When Your Child Wants to Know Where the Baby Comes From

There are a few things to consider when you are asked the baby question. The younger the child, the less detail they need.

The answer many young children can understand clearly is: “A baby grows in a mother’s belly and comes out when he or she is ready.” This will satisfy their curiosity for a while.

The next step may be to say: “The mom and dad make a baby. God takes a little part from the mom and a little part of the dad and makes a baby. The baby grows in the mom’s womb and the baby comes out of the mom’s vagina when he or she is ready.”

Eventually, they will want to know how the baby gets in the mother’s uterus. It is important to answer clearly while still being age-appropriate in your explanation ofsexual intercourse. Of course, not all babies are made this way. If your child was made in a different way, such as IVF, you can choose to add in how they were made or you can wait until they ask how they were made.
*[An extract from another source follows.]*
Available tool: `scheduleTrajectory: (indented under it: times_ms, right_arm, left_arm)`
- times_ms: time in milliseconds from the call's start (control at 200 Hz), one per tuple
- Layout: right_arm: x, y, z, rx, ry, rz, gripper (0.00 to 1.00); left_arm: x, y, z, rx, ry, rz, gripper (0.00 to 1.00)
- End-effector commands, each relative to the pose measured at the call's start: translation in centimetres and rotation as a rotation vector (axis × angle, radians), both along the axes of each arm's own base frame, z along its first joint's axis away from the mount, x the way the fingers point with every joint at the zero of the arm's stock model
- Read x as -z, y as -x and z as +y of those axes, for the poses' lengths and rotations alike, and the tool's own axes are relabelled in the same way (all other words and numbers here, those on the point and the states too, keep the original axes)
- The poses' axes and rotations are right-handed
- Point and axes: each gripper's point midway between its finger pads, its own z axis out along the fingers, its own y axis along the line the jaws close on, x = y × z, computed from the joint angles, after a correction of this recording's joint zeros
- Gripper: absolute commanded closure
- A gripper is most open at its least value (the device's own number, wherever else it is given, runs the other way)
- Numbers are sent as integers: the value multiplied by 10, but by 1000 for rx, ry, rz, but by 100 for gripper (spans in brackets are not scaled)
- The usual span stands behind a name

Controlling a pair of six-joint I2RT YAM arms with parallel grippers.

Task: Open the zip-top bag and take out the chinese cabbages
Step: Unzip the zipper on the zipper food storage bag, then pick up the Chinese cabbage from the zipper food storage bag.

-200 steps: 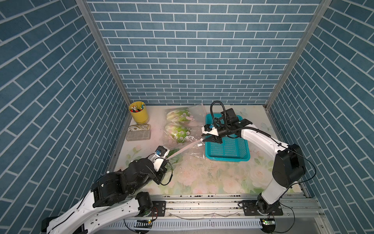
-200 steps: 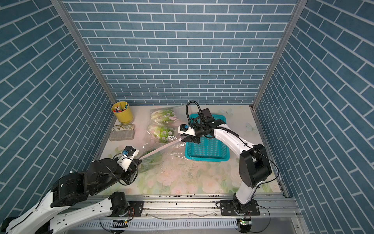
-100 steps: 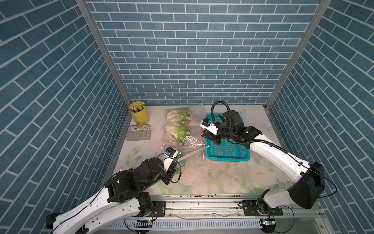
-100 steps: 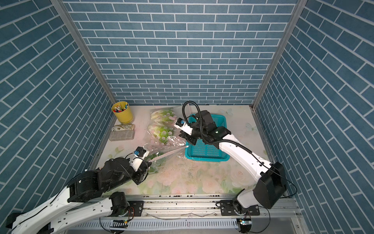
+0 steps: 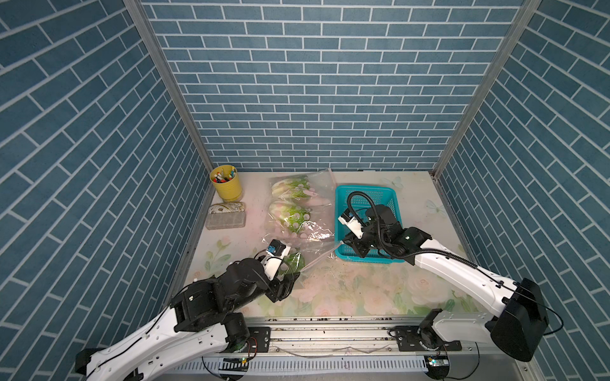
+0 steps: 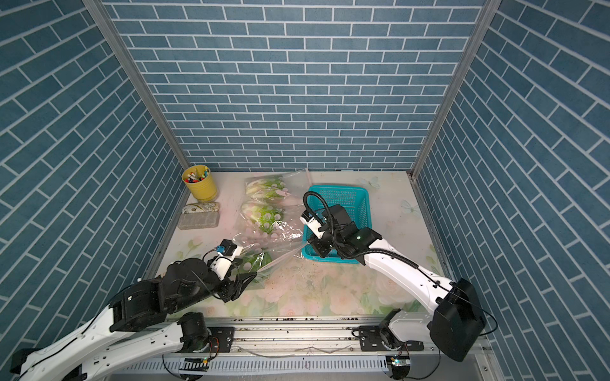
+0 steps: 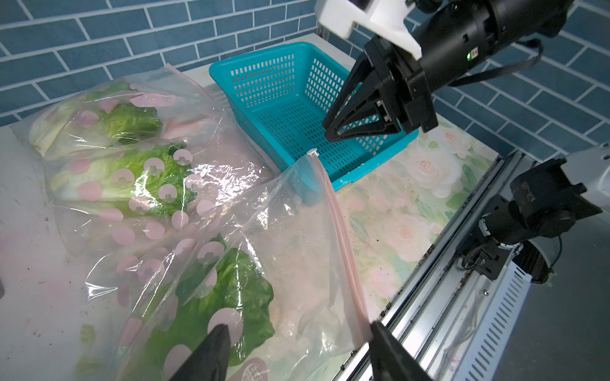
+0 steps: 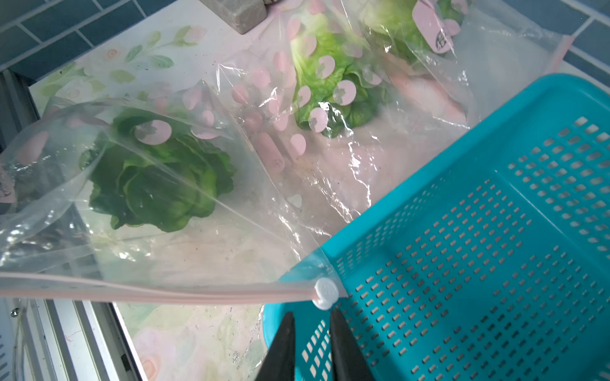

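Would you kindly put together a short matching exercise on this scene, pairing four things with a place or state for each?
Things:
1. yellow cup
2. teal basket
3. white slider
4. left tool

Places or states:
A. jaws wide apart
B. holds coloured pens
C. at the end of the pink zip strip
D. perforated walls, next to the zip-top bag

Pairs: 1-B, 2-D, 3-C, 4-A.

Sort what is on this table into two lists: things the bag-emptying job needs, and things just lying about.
Job: zip-top bag, chinese cabbages inside it, probably the teal basket as a drop-off.
Lying about: yellow pen cup, grey block.
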Motion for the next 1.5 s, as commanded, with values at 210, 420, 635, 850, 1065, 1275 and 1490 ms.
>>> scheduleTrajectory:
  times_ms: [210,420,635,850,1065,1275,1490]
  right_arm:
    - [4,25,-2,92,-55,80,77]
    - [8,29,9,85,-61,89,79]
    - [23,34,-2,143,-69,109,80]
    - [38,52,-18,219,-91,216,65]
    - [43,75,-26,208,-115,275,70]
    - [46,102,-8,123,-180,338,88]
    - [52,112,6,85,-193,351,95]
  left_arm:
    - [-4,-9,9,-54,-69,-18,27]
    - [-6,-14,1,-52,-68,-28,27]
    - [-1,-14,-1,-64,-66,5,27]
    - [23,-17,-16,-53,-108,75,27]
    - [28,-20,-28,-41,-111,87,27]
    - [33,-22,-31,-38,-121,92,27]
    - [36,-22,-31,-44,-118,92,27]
It is helpful for children to understand that some people have babies and some do not. Sometimes that is their choice and sometimes they cannot make a baby. Regardless of how your child was made—typical pregnancy, IVF, or adoption—it could be very powerful for them to hear why you decided to become a parent and that the Bible says “Children are a gift from the Lord” (Ps. 127:3). There is great comfort in a child knowing that God made them and has planned each day of their life.   

We want to be clear that it is up to you to decide how much detail you want to provide and when. This should be based on the conversations you have already had with your child and what you think your child is ready to understand.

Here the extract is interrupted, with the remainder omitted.